PROBLEM TO SOLVE:
Take the listing below and output it exactly, with no images.

EXERCISE MATERIAL:
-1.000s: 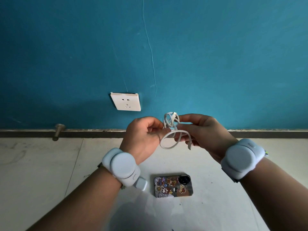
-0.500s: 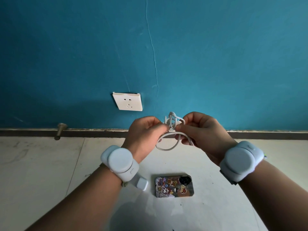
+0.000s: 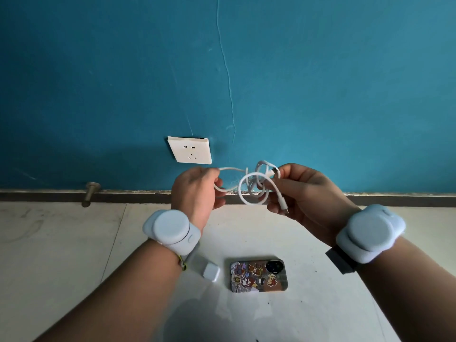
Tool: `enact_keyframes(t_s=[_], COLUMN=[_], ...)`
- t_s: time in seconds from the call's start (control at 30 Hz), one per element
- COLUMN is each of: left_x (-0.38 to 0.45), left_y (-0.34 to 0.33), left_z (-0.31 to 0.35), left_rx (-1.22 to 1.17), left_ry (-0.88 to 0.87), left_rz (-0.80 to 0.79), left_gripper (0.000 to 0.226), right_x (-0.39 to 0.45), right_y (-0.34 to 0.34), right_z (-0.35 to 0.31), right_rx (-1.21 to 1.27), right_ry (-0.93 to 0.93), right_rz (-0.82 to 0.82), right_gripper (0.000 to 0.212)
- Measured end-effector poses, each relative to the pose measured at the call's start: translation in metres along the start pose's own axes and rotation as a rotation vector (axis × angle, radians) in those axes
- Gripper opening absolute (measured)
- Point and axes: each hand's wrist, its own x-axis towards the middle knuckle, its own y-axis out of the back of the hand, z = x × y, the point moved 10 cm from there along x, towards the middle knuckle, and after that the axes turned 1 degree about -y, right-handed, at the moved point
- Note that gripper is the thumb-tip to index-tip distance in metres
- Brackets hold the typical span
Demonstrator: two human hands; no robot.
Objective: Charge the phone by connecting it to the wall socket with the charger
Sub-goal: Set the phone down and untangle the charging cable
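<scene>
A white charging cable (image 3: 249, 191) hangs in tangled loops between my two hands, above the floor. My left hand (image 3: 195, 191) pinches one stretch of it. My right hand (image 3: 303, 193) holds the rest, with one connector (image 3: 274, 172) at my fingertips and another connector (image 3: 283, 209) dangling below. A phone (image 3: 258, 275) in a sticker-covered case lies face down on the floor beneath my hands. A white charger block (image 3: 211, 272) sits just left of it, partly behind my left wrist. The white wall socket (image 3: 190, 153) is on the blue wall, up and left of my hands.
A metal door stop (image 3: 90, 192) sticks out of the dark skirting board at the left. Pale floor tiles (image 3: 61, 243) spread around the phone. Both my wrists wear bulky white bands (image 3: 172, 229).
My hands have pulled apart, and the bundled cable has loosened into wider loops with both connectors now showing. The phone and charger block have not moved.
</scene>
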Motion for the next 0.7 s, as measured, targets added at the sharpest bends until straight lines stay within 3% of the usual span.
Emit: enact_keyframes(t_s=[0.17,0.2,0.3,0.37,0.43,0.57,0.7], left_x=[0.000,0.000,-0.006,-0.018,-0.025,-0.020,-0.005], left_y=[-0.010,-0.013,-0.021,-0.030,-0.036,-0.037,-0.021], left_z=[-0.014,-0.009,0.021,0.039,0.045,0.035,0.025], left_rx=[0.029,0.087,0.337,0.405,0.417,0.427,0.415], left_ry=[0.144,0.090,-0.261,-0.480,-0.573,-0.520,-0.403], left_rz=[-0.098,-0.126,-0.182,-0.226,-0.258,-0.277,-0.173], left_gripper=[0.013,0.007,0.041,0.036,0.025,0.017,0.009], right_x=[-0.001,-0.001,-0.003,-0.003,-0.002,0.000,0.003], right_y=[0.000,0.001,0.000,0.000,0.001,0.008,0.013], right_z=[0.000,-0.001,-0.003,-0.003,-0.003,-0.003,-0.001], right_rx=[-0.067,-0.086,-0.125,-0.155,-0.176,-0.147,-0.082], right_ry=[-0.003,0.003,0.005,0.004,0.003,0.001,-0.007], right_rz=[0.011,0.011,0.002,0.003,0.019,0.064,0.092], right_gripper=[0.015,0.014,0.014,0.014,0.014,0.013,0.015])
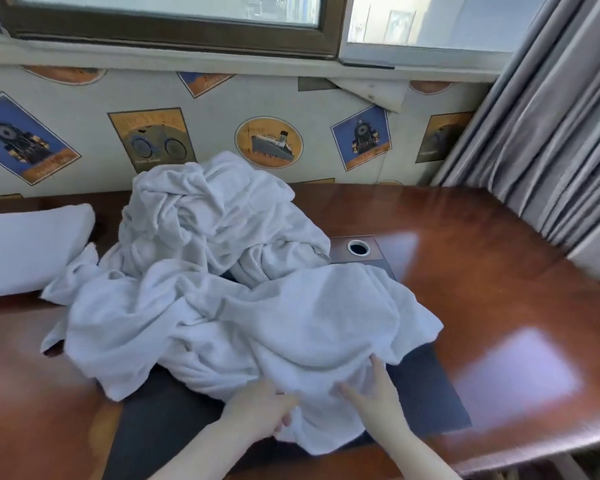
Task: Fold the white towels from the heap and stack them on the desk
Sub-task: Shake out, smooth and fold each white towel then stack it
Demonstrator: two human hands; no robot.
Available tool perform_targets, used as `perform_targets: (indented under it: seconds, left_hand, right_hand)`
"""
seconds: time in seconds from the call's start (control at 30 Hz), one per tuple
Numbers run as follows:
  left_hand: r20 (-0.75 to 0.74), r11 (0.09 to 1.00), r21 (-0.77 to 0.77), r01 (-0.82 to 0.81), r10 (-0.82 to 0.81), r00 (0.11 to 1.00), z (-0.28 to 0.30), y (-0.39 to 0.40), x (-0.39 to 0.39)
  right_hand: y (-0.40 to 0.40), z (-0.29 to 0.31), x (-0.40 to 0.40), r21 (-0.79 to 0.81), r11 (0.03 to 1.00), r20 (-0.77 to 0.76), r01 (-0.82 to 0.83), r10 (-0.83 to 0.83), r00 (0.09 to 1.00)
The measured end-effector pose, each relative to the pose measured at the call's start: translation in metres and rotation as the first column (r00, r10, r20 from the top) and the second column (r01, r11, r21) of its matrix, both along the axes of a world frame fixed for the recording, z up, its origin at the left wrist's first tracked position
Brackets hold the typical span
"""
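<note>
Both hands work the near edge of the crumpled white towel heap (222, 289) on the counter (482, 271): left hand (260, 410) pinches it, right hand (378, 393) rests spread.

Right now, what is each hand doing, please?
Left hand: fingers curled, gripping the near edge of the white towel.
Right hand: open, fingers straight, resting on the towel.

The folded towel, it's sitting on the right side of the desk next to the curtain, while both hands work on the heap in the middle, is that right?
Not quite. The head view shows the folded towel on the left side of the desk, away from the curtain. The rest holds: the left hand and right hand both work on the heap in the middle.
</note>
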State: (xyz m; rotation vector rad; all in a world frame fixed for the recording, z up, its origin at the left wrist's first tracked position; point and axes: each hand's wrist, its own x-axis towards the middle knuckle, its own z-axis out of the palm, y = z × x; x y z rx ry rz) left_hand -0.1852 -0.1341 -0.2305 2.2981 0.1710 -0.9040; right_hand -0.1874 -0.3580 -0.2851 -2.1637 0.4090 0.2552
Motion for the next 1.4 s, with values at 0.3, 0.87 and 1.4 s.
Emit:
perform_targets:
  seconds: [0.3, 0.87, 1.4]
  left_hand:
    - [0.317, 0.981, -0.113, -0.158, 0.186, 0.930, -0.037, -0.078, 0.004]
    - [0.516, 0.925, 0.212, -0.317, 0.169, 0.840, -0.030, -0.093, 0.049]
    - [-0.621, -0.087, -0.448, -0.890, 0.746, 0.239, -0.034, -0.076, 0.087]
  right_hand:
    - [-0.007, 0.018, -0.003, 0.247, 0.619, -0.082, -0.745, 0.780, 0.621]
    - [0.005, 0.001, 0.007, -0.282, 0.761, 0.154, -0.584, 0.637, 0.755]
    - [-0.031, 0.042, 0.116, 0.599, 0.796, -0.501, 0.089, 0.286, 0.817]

SOLUTION FOR THIS TASK:
-1.000s: 
-0.500s: 
+0.000s: 
Tool: `enact_keyframes(t_s=[_], COLUMN=[_], ...)`
- t_s: time in seconds from the call's start (control at 30 Hz), one per element
- COLUMN is each of: left_x (-0.38 to 0.45), left_y (-0.34 to 0.33), left_z (-0.31 to 0.35), left_rx (-1.22 to 1.17), left_ry (-0.88 to 0.87), left_rz (-0.80 to 0.79), left_gripper (0.000 to 0.226), right_x (-0.39 to 0.45), right_y (-0.34 to 0.34), right_z (-0.35 to 0.31), right_rx (-1.21 to 1.27), right_ry (-0.93 to 0.93), right_rz (-0.82 to 0.82), right_gripper (0.000 to 0.212)
- Measured end-effector poses, each relative to the pose measured at the call's start: translation in metres along the start pose's own axes and rotation as a rotation vector (axis × angle, radians) in those axes
- Gripper opening absolute (measured)
- Point and axes: each hand's wrist, its own x-axis towards the middle knuckle, its own y-axis out of the back of the hand, z = x × y, the point moved 10 cm from there along x, towards the middle knuckle, and after that the axes turned 1 degree about -y, right-handed, at the moved point
- Note that gripper is the thumb-tip to index-tip distance in metres
- Brackets hold the typical span
Demonstrator: two human hands; no robot.
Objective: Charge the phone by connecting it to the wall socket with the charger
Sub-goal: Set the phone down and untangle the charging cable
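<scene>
A white charging cable (image 3: 249, 191) hangs in tangled loops between my two hands, above the floor. My left hand (image 3: 195, 191) pinches one stretch of it. My right hand (image 3: 303, 193) holds the rest, with one connector (image 3: 274, 172) at my fingertips and another connector (image 3: 283, 209) dangling below. A phone (image 3: 258, 275) in a sticker-covered case lies face down on the floor beneath my hands. A white charger block (image 3: 211, 272) sits just left of it, partly behind my left wrist. The white wall socket (image 3: 190, 153) is on the blue wall, up and left of my hands.
A metal door stop (image 3: 90, 192) sticks out of the dark skirting board at the left. Pale floor tiles (image 3: 61, 243) spread around the phone. Both my wrists wear bulky white bands (image 3: 172, 229).
My hands have pulled apart, and the bundled cable has loosened into wider loops with both connectors now showing. The phone and charger block have not moved.
</scene>
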Motion for the next 0.7 s, as measured, targets added at the sharpest bends until straight lines stay within 3% of the usual span.
Emit: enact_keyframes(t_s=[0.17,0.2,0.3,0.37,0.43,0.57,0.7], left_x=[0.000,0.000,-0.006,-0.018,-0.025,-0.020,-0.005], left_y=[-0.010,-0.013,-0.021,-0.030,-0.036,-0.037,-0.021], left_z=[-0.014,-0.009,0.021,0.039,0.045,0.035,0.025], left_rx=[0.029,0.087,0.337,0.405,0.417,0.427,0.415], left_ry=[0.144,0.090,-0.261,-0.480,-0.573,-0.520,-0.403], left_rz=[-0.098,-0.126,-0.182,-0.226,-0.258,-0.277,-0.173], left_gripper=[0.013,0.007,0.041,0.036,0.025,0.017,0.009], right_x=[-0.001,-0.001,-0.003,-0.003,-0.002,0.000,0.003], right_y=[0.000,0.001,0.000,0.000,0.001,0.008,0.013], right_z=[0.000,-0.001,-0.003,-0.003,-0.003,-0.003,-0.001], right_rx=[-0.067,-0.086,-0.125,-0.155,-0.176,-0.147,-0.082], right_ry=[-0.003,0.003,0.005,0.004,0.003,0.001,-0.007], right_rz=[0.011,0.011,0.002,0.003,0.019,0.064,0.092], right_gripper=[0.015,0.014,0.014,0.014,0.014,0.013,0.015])
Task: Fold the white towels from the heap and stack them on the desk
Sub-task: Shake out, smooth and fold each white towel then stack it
Demonstrator: two human hands; no robot.
Available tool perform_targets, used as `perform_targets: (indented under it: seconds, left_hand, right_hand)`
"""
seconds: time in seconds from the call's start (control at 30 Hz), one per tuple
Numbers run as follows:
  left_hand: r20 (-0.75 to 0.74), r11 (0.09 to 1.00), r21 (-0.77 to 0.77), r01 (-0.82 to 0.81), r10 (-0.82 to 0.81), r00 (0.11 to 1.00), z (-0.28 to 0.30), y (-0.39 to 0.40), x (-0.39 to 0.39)
  right_hand: y (-0.40 to 0.40), z (-0.29 to 0.31), x (-0.40 to 0.40), r21 (-0.79 to 0.81), r11 (0.03 to 1.00), r20 (-0.77 to 0.76), r01 (-0.82 to 0.83), r10 (-0.83 to 0.83), r00 (0.09 to 1.00)
The measured end-effector pose, each relative to the pose measured at the call's start: translation in metres and rotation as the first column (r00, r10, r20 from the top) and the second column (r01, r11, r21) of its matrix, both along the axes of a world frame fixed for the recording, z up, its origin at the left wrist's first tracked position
Brackets hold the typical span
"""
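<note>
Both hands work the near edge of the crumpled white towel heap (222, 289) on the counter (482, 271): left hand (260, 410) pinches it, right hand (378, 393) rests spread.

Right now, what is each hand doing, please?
Left hand: fingers curled, gripping the near edge of the white towel.
Right hand: open, fingers straight, resting on the towel.

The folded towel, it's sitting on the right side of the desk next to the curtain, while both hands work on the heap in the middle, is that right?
Not quite. The head view shows the folded towel on the left side of the desk, away from the curtain. The rest holds: the left hand and right hand both work on the heap in the middle.
</note>
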State: (xyz m; rotation vector rad; all in a world frame fixed for the recording, z up, its origin at the left wrist's first tracked position; point and axes: each hand's wrist, its own x-axis towards the middle knuckle, its own z-axis out of the palm, y = z × x; x y z rx ry rz) left_hand -0.1852 -0.1341 -0.2305 2.2981 0.1710 -0.9040; right_hand -0.1874 -0.3580 -0.2851 -2.1637 0.4090 0.2552
Motion for the next 1.4 s, with values at 0.3, 0.87 and 1.4 s.
Emit:
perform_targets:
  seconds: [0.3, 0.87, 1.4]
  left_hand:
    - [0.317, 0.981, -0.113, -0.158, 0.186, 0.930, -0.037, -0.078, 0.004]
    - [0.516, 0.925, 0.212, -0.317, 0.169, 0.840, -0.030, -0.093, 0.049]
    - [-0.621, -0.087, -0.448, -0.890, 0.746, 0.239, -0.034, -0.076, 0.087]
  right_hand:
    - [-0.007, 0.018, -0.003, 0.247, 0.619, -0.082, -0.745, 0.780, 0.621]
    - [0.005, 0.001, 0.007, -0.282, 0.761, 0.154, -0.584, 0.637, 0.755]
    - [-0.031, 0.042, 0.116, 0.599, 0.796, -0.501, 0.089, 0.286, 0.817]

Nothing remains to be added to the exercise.